Notwithstanding the danger inherent in going ahead with this toxic policy, the Federal Government of Nigeria announced the extension of the period of the registration of SIMs with National Identification Number (NIN), as well as the cancellation of USSD and Verification Fees.
This announcement was made in a press statement issued and signed by Engr. Aliyu Aziz, Director-General, NIMC, after the meeting held by the National Task Force on NIN and SIM Registration.
It is important to note that, the information conveyed in the press statement include resolutions made at the meeting chaired by the Honourable Minister of Communications and Digital Economy, Dr. Isa Pantami, with major stakeholders in the sector including Chairman-NCC, EVC-NCC, DG-NITDA, DG-NIMC, ECTS/ECSM-NCC, Chairman ALTON, CEOs of MTN, Airtel, Ntel, Glo, Smile, and 9Mobile in attendance.
At the meeting, after reviewing the recent developments at hand and the mounting issues which unravelled today owing to logistics and infrastructural hiccups experienced at the NIMC offices today, the National Task Force made a resolution that three weeks extension should be granted for subscribers with NIN, from 30th December, 2020 to 19th January, 2021.
The National Task Force also granted six weeks extension to subscribers without NIN, starting from 30th December, 2020 to 9th February, 2021.
Government claimed that based on the endorsement of the Federal Government of Nigeria, the National Task Force disclosed that: NIMC has provided strategies to enable citizens to attend the registration in full compliance with Covid-19 protocols – particularly the use of face masks which remains mandatory, and maintenance of social distancing.

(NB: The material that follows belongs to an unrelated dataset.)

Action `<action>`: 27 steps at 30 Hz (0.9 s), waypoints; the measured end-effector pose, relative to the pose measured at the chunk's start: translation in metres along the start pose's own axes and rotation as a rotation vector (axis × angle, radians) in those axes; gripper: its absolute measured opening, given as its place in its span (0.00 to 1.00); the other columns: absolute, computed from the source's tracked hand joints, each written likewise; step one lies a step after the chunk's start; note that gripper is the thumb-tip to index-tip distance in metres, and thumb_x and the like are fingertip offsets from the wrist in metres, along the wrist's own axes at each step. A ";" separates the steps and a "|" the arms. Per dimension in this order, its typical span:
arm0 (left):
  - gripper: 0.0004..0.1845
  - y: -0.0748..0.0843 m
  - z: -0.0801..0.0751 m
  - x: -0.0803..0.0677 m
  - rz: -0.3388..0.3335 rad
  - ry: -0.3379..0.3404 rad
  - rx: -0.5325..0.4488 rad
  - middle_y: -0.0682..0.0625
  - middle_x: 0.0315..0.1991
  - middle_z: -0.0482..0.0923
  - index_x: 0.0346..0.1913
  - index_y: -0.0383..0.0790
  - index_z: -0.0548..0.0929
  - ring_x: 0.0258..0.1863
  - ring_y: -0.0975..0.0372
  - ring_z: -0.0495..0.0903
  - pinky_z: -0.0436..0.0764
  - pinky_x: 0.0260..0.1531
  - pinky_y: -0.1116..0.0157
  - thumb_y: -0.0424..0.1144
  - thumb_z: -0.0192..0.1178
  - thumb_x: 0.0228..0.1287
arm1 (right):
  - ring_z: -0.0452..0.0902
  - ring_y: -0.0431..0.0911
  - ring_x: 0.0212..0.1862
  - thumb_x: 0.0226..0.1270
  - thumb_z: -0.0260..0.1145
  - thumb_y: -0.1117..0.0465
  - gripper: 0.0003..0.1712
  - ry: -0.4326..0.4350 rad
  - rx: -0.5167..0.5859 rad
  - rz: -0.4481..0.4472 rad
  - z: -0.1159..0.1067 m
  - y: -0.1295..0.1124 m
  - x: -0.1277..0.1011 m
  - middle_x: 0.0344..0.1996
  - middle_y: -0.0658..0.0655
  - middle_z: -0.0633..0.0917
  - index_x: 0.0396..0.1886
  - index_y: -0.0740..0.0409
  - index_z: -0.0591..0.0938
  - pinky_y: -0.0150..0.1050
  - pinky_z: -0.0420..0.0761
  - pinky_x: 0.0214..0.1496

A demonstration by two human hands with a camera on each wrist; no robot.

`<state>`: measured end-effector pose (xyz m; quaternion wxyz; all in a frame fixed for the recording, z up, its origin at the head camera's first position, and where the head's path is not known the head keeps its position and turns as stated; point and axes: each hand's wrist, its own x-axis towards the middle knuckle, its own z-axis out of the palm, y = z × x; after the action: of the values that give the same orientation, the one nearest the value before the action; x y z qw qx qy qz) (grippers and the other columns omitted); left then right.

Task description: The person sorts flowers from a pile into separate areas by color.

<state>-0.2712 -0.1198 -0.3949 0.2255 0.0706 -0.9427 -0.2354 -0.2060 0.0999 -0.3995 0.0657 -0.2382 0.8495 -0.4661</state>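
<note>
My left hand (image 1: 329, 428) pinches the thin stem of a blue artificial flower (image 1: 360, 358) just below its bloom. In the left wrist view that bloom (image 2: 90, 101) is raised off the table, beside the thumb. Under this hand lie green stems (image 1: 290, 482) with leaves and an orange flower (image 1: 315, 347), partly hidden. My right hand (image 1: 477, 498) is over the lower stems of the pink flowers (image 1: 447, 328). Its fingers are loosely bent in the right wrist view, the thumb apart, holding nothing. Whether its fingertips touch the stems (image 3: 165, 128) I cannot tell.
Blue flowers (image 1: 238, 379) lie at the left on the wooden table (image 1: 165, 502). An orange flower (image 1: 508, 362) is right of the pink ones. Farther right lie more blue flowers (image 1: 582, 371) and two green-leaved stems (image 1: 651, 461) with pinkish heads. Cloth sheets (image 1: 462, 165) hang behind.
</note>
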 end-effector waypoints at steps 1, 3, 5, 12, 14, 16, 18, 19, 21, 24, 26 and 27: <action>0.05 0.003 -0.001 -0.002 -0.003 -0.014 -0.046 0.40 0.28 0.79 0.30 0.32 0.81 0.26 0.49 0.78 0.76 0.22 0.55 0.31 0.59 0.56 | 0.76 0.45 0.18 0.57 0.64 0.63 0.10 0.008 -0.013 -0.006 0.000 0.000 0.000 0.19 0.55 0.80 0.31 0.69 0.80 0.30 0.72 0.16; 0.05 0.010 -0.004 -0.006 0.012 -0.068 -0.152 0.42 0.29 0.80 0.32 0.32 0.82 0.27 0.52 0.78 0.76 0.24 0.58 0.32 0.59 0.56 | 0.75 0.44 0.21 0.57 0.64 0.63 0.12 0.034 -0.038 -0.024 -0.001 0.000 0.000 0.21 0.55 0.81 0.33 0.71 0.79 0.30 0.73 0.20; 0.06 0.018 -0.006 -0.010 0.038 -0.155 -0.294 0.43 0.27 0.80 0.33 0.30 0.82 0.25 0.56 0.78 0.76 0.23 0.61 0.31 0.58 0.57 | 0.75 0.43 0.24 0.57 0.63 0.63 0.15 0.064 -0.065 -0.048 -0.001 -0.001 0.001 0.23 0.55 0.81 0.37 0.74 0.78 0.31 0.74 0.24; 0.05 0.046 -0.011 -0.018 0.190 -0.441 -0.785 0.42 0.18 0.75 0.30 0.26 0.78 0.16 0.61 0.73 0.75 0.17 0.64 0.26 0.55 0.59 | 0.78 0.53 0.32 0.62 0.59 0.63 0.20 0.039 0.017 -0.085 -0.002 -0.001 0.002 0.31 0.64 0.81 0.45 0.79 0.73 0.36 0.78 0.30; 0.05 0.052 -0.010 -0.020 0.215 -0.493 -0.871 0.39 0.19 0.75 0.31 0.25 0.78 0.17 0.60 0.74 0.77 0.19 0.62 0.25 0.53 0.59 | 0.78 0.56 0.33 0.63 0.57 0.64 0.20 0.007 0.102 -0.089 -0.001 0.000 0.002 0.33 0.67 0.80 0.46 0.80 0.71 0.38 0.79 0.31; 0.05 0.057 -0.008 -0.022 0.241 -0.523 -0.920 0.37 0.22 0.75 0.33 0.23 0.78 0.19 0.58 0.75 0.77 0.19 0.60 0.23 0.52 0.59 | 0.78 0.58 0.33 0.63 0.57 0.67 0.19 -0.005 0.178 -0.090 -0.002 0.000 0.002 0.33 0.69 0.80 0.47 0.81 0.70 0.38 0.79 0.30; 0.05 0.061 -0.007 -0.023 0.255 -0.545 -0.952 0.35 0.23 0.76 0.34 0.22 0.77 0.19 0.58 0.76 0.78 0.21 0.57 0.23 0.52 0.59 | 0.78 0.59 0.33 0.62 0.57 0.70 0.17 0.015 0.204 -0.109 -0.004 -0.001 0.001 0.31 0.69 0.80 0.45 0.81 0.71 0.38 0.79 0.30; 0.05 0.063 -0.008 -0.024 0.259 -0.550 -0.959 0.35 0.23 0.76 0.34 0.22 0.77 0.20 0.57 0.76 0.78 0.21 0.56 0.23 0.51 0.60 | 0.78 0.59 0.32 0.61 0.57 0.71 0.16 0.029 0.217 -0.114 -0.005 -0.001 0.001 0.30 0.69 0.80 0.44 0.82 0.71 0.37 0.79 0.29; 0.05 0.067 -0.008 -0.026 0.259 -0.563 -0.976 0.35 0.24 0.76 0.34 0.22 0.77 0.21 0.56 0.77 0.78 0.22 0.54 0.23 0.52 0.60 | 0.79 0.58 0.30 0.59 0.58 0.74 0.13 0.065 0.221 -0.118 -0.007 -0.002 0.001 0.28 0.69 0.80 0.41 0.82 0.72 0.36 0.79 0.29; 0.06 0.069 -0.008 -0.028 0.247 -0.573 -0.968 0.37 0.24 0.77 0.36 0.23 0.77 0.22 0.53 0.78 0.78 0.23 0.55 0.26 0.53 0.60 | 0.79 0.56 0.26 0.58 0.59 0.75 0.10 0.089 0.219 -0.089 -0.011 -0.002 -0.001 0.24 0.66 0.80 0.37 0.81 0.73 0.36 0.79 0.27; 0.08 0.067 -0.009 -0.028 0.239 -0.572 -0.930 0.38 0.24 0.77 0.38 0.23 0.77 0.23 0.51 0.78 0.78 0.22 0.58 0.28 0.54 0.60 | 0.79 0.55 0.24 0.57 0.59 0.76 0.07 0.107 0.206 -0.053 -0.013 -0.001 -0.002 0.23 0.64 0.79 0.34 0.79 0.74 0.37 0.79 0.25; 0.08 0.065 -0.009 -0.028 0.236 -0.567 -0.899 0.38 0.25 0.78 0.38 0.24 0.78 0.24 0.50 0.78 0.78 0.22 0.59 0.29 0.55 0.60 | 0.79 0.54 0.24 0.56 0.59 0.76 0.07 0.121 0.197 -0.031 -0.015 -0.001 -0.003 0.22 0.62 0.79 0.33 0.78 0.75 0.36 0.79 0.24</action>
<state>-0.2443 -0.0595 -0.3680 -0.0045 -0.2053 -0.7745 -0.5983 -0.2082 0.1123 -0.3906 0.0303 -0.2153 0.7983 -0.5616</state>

Also, the Ministry said the President appreciates Nigerians for their patience and commitment to update their identities; while he thanked all stakeholders for their compliance with the directives.
His words: “Mr. President also commended the efforts of the Task Force, and urged all stakeholders to take advantage of the extension to link their SIM card with their NIN”.
However, this policy shows that this Government does not believe in its social contractual role of listening to the people, before implementation of public policies.
Some researchers who clearly may be attempting to understudy the essential elements of responsive leadership asked in their research thus: “Why should Government ask for feedback from citizens?”
They answered that well, quite apart from anything else, getting feedback on your policies and approaches, and really listening to what citizens think, care about and find important (and then doing something about it!) can help prevent nasty surprises. (Is it too early to mention Brexit!).
They argued that it is important that Government doesn’t just get feedback in a market research type sense – i.e. ‘wadaya think about X’, but engages in a constructive and thoughtful way with society, and responds constructively to issues and concerns.
Research, they affirmed, shows that involving citizens in a collaborative way can not only help prevent nasty surprises, but can save money, and brings with it a range of benefits and outcomes beyond just narrow cost-focused gains.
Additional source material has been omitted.